Exercise aim: Look in the material below for the line holding "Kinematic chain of". Set it down exactly, with each later line up to and including the line holding "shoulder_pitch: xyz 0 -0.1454".

Given records:

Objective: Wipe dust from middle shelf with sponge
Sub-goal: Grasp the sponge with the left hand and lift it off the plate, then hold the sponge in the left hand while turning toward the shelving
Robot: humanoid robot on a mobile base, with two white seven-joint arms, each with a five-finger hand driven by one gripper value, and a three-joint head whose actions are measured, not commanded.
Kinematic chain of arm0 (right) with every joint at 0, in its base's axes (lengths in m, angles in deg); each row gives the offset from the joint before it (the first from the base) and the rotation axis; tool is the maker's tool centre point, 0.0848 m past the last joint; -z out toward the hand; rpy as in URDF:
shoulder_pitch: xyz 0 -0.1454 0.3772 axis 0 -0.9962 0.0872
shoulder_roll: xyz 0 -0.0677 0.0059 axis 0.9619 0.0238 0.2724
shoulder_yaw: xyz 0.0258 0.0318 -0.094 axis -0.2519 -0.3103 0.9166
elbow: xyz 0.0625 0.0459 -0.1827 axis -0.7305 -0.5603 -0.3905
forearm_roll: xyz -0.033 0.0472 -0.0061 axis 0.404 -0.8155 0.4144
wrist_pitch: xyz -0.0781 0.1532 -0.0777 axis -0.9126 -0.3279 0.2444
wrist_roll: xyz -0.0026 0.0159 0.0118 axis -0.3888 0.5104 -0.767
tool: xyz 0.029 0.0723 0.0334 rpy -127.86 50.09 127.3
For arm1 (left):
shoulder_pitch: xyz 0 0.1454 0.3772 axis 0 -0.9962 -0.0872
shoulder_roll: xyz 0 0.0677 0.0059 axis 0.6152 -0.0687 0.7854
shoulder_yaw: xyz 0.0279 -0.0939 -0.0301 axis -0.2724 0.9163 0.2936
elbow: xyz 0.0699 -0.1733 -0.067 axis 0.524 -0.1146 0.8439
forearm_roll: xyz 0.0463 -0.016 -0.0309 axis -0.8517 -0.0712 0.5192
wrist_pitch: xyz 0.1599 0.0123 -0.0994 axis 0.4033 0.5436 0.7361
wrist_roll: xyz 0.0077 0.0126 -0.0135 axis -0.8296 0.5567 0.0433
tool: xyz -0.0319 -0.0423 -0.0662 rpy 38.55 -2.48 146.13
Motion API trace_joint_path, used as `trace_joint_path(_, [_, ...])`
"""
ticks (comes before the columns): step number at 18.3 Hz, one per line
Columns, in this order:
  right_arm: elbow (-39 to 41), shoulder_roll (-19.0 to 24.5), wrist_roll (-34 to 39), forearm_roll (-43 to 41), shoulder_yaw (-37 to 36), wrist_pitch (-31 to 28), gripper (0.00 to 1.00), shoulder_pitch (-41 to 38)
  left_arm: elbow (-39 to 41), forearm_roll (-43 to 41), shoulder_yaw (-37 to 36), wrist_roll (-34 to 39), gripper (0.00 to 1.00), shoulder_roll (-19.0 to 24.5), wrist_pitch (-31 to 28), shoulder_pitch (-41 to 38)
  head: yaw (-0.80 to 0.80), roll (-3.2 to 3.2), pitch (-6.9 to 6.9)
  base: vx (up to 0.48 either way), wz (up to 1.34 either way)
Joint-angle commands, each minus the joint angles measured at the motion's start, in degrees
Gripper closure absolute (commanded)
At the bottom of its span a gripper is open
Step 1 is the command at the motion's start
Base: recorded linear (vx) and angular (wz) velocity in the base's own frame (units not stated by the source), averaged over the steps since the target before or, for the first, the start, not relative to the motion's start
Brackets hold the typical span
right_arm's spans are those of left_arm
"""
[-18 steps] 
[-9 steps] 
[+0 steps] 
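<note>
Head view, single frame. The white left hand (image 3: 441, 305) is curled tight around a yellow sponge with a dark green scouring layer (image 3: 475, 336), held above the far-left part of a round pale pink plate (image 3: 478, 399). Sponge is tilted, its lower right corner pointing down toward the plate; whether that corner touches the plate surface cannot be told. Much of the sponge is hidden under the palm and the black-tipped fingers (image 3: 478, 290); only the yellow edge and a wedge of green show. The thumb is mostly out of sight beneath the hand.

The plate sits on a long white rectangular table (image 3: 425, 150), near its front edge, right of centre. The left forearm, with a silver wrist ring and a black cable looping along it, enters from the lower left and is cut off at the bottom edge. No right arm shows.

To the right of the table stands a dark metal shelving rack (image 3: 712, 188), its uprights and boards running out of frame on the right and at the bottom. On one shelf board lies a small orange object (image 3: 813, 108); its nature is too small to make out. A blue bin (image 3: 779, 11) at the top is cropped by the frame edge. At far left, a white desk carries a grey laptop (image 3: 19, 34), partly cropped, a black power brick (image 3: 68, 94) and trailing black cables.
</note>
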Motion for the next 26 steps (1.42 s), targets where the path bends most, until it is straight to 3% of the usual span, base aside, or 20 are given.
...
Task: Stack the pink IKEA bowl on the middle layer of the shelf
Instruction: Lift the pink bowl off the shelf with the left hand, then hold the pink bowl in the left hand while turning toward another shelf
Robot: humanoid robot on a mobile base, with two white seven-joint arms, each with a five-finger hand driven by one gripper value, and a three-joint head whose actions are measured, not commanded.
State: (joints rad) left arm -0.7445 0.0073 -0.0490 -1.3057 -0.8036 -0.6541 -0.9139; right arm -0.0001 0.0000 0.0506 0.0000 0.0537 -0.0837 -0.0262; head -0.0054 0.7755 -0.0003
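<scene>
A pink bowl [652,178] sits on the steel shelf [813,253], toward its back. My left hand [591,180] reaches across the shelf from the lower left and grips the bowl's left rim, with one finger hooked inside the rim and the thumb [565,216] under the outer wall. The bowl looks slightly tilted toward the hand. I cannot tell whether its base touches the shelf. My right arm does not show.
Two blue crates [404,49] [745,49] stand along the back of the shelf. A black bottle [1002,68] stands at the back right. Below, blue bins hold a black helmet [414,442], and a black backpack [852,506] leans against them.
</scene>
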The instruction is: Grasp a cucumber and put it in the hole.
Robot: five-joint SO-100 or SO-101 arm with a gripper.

Exercise output:
Kinematic chain of arm0 (right) with every joint at 0, in its base's axes (lengths in m, angles in deg); each row gives the offset from the joint before it (the first from the base) and the rotation axis; tool is the maker's tool centre point, 0.0848 m past the last joint; -z out toward the hand; rpy as in URDF:
shoulder_pitch: xyz 0 -0.1454 0.3772 axis 0 -0.9962 0.0872

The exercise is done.